DESCRIPTION OF THE TASK: Return the full set of entries precisely. Do not carry over any pictures.

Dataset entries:
____________
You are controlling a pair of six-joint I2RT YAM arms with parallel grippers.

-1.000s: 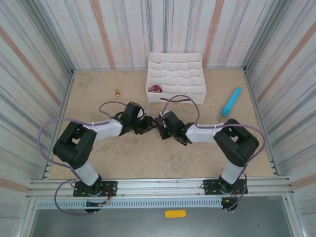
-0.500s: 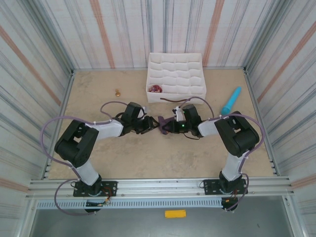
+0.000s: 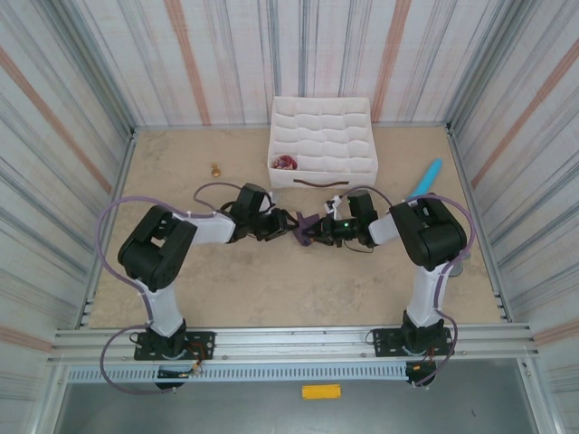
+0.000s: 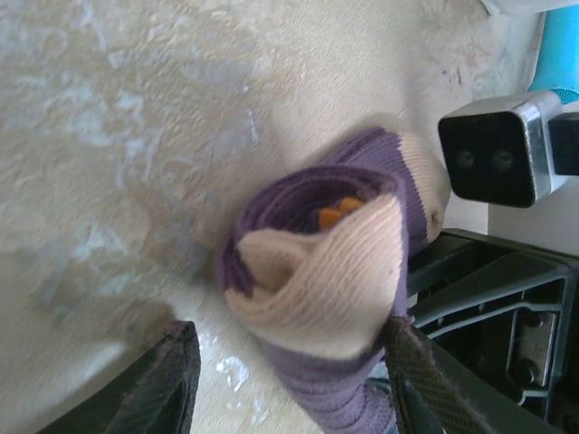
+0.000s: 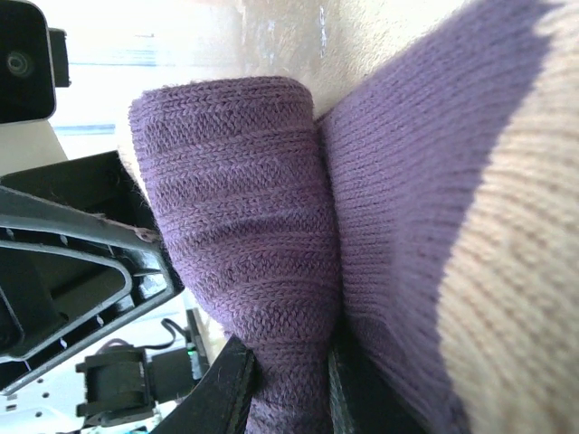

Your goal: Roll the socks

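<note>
1. The right gripper point(image 5: 289, 362) is closed tight on a fold of the purple sock point(image 5: 235, 208); purple knit is pinched between the two dark fingers at the bottom centre of the right wrist view.
2. The left gripper point(image 4: 291, 339) is held part open, straddling the rolled sock point(image 4: 317, 271). A strip of bare table is seen between the finger at lower left point(image 4: 172, 380) and the roll, while the finger at lower right point(image 4: 416, 380) is touching or almost touching it. No clamp is seen.
3. In the left wrist view the sock is seen rolled up: tan heel fabric wrapped over the front, purple layers around it, and orange stripes point(image 4: 336, 210) tucked in the centre of the roll.
4. In the top view the two grippers point(image 3: 282, 223) point(image 3: 314, 233) are met tip to tip at frame centre, with the purple sock point(image 3: 303, 226) between them on the table point(image 3: 226, 289).
5. The white compartment tray point(image 3: 323, 136) is placed just above centre, near the sock.
6. A reddish bundle point(image 3: 285, 163) is lodged in the tray's lower-left compartment; it is too small to be told further.
7. A turquoise stick point(image 3: 423, 185) is laid at right, well apart from the sock.
8. A small brass-coloured object point(image 3: 215, 169) is seen left of the tray.
</note>
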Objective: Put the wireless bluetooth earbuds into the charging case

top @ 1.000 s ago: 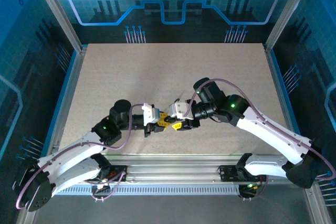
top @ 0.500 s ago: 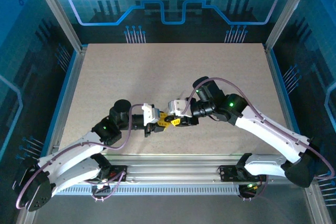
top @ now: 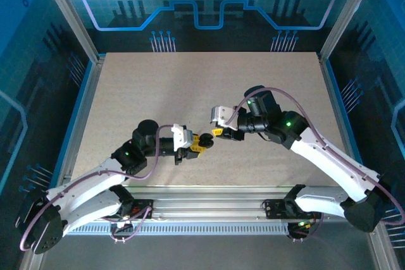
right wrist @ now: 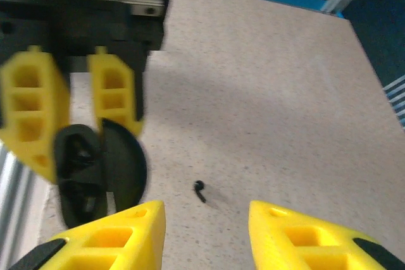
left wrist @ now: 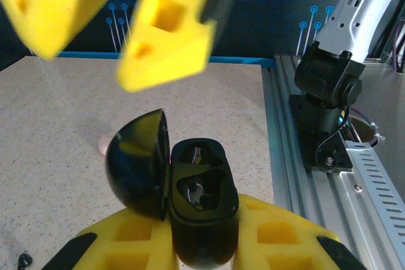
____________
SOLUTION FOR THIS EXERCISE:
You are controlling a pair of six-joint I2RT YAM arms with parallel grippers.

-1.000s: 
-0.500s: 
+0.000s: 
+0.000s: 
+0.000s: 

Your goal: Roll the socks

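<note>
1. The right gripper point(image 5: 289, 362) is closed tight on a fold of the purple sock point(image 5: 235, 208); purple knit is pinched between the two dark fingers at the bottom centre of the right wrist view.
2. The left gripper point(image 4: 291, 339) is held part open, straddling the rolled sock point(image 4: 317, 271). A strip of bare table is seen between the finger at lower left point(image 4: 172, 380) and the roll, while the finger at lower right point(image 4: 416, 380) is touching or almost touching it. No clamp is seen.
3. In the left wrist view the sock is seen rolled up: tan heel fabric wrapped over the front, purple layers around it, and orange stripes point(image 4: 336, 210) tucked in the centre of the roll.
4. In the top view the two grippers point(image 3: 282, 223) point(image 3: 314, 233) are met tip to tip at frame centre, with the purple sock point(image 3: 303, 226) between them on the table point(image 3: 226, 289).
5. The white compartment tray point(image 3: 323, 136) is placed just above centre, near the sock.
6. A reddish bundle point(image 3: 285, 163) is lodged in the tray's lower-left compartment; it is too small to be told further.
7. A turquoise stick point(image 3: 423, 185) is laid at right, well apart from the sock.
8. A small brass-coloured object point(image 3: 215, 169) is seen left of the tray.
</note>
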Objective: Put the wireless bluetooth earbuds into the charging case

top @ 1.000 s ago: 
top @ 0.500 s ago: 
top @ now: 
right wrist @ now: 
left wrist @ now: 

Work on this exercise has been completed.